Each line of the data is to be output verbatim, with the images removed.

DATASET SECTION:
== == ==
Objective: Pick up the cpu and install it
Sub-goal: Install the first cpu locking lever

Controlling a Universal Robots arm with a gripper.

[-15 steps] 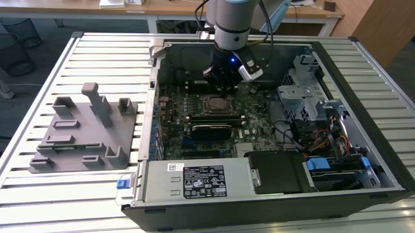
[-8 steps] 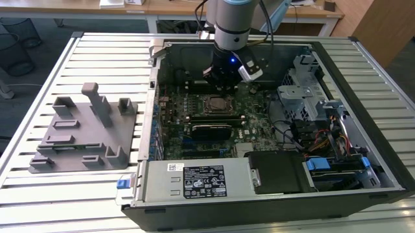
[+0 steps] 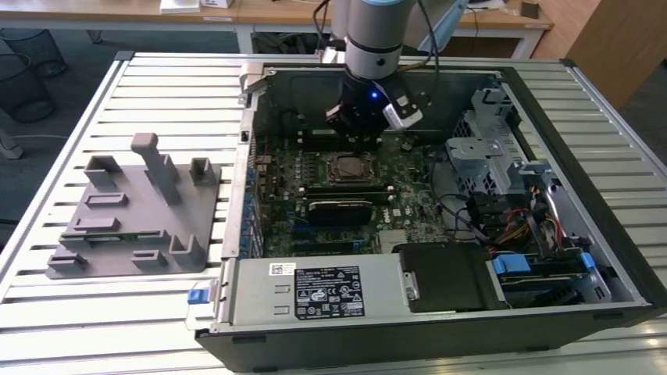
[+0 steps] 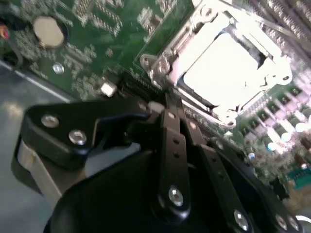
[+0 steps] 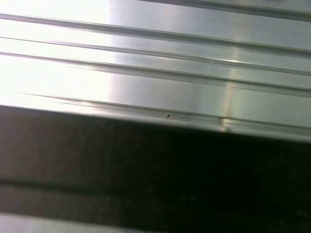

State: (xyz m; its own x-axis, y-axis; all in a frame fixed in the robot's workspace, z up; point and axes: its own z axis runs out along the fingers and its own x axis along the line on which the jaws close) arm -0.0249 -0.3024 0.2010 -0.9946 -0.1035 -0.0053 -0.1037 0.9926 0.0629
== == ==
ANSWER SECTION:
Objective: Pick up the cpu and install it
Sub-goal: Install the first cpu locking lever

Controlling a Universal Robots arm with a gripper.

[-15 steps] 
[-8 steps] 
[+0 steps] 
[+0 steps] 
[+0 steps] 

State: (xyz m; its own x-axis, y-axis; all in a frame fixed in the robot's workspace, z up; point and axes: its own z axis runs out along the fingers and its own x axis along the line on which the jaws close) arm -0.0249 -0.3024 0.2010 -0.9946 -0.1035 -0.0053 -0.1037 0.9926 0.0629

The output contains nothing more.